■ WORK REQUEST
Take the listing below and reproduce it in full. Change nothing.
---------------
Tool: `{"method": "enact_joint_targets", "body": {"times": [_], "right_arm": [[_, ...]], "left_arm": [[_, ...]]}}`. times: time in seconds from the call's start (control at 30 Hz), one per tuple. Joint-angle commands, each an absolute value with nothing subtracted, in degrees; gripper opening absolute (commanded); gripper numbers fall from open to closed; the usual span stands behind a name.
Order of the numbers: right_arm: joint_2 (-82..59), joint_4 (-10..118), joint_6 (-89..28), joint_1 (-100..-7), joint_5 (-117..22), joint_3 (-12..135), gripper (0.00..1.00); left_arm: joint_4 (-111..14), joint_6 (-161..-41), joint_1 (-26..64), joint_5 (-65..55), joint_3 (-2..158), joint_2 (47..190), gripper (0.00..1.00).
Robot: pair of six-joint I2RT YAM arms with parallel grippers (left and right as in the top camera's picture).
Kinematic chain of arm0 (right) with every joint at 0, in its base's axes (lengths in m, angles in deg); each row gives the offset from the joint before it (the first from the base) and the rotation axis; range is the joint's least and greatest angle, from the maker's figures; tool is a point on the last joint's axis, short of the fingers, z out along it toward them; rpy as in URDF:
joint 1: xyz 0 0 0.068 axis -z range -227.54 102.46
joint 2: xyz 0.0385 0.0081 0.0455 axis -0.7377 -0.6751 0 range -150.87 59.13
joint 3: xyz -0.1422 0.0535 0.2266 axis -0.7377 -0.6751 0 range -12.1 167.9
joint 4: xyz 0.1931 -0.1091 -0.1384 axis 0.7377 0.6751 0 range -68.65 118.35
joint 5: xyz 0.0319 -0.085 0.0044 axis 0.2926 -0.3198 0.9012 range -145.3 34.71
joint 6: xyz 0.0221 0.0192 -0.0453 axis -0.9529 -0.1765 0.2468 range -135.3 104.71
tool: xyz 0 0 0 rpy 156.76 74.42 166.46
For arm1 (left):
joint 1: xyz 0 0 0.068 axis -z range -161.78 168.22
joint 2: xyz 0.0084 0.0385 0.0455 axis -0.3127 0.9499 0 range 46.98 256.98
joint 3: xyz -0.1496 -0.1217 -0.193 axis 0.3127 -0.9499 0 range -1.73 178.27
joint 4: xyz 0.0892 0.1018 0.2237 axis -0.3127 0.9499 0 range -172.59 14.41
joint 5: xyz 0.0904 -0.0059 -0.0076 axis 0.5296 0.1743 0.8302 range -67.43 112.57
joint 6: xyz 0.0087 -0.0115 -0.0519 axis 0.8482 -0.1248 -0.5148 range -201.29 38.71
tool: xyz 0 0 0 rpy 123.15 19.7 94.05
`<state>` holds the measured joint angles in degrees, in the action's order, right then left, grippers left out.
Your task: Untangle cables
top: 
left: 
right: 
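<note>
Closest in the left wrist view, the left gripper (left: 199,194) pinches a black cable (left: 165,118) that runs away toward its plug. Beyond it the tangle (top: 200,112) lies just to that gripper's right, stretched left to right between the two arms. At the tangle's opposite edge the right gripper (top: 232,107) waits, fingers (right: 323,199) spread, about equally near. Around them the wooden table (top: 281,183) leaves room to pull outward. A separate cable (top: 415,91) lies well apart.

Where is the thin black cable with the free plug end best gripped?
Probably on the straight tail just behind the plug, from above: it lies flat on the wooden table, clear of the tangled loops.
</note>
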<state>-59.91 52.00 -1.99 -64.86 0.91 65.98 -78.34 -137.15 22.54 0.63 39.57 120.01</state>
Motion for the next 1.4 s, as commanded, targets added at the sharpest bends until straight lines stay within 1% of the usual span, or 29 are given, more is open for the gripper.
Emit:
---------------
■ ANSWER SPACE
Tool: `{"method": "enact_joint_targets", "body": {"times": [_], "right_arm": [[_, ...]], "left_arm": [[_, ...]]}}`. times: time in seconds from the call's start (control at 30 Hz), one per tuple. Joint-angle commands, each an absolute value with nothing subtracted, in degrees; gripper opening absolute (commanded); gripper numbers fall from open to closed; the usual span stands behind a name.
Order of the numbers: right_arm: joint_2 (-82..59), joint_4 (-10..118), joint_6 (-89..28), joint_1 (-100..-7), joint_5 (-117..22), joint_3 (-12..135), gripper (0.00..1.00); left_arm: joint_4 (-111..14), joint_6 (-161..-41), joint_1 (-26..64), joint_5 (-65..55), joint_3 (-2..158), joint_2 (47..190), gripper (0.00..1.00).
Robot: pair of six-joint I2RT YAM arms with parallel grippers (left and right as in the top camera's picture).
Kinematic chain of arm0 (right) with every joint at 0, in its base's axes (lengths in m, angles in deg); each row gives the offset from the joint before it (the first from the base) and the rotation axis; range is the joint's least and greatest angle, from the maker's figures; tool is a point on the last joint's axis, short of the fingers, z out along it toward them; rpy as in URDF:
joint 1: xyz 0 0 0.068 axis -z range -227.54 102.46
joint 2: xyz 0.0385 0.0081 0.0455 axis -0.7377 -0.6751 0 range -150.87 59.13
joint 3: xyz -0.1422 0.0535 0.2266 axis -0.7377 -0.6751 0 range -12.1 167.9
joint 4: xyz 0.1931 -0.1091 -0.1384 axis 0.7377 0.6751 0 range -68.65 118.35
joint 5: xyz 0.0319 -0.085 0.0044 axis 0.2926 -0.3198 0.9012 range -145.3 34.71
joint 6: xyz 0.0221 0.0192 -0.0453 axis -0.9529 -0.1765 0.2468 range -135.3 104.71
tool: xyz 0 0 0 rpy 156.76 74.42 166.46
For arm1 (left):
joint 1: xyz 0 0 0.068 axis -z range -161.78 168.22
joint 2: xyz 0.0084 0.0385 0.0455 axis -0.3127 0.9499 0 range 46.98 256.98
joint 3: xyz -0.1496 -0.1217 -0.193 axis 0.3127 -0.9499 0 range -1.73 178.27
joint 4: xyz 0.0892 0.1018 0.2237 axis -0.3127 0.9499 0 range -172.59 14.41
joint 5: xyz 0.0904 -0.0059 -0.0076 axis 0.5296 0.1743 0.8302 range -67.43 112.57
joint 6: xyz 0.0087 -0.0115 -0.0519 axis 0.8482 -0.1248 -0.5148 range -201.29 38.71
tool: xyz 0 0 0 rpy 123.15 19.7 94.05
`<state>` holds the measured joint angles in degrees, in the action's order, right then left, grippers left out.
Your task: Untangle cables
top: 
left: 
right: 
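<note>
Closest in the left wrist view, the left gripper (left: 199,194) pinches a black cable (left: 165,118) that runs away toward its plug. Beyond it the tangle (top: 200,112) lies just to that gripper's right, stretched left to right between the two arms. At the tangle's opposite edge the right gripper (top: 232,107) waits, fingers (right: 323,199) spread, about equally near. Around them the wooden table (top: 281,183) leaves room to pull outward. A separate cable (top: 415,91) lies well apart.

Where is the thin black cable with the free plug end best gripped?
Probably on the straight tail just behind the plug, from above: it lies flat on the wooden table, clear of the tangled loops.
</note>
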<state>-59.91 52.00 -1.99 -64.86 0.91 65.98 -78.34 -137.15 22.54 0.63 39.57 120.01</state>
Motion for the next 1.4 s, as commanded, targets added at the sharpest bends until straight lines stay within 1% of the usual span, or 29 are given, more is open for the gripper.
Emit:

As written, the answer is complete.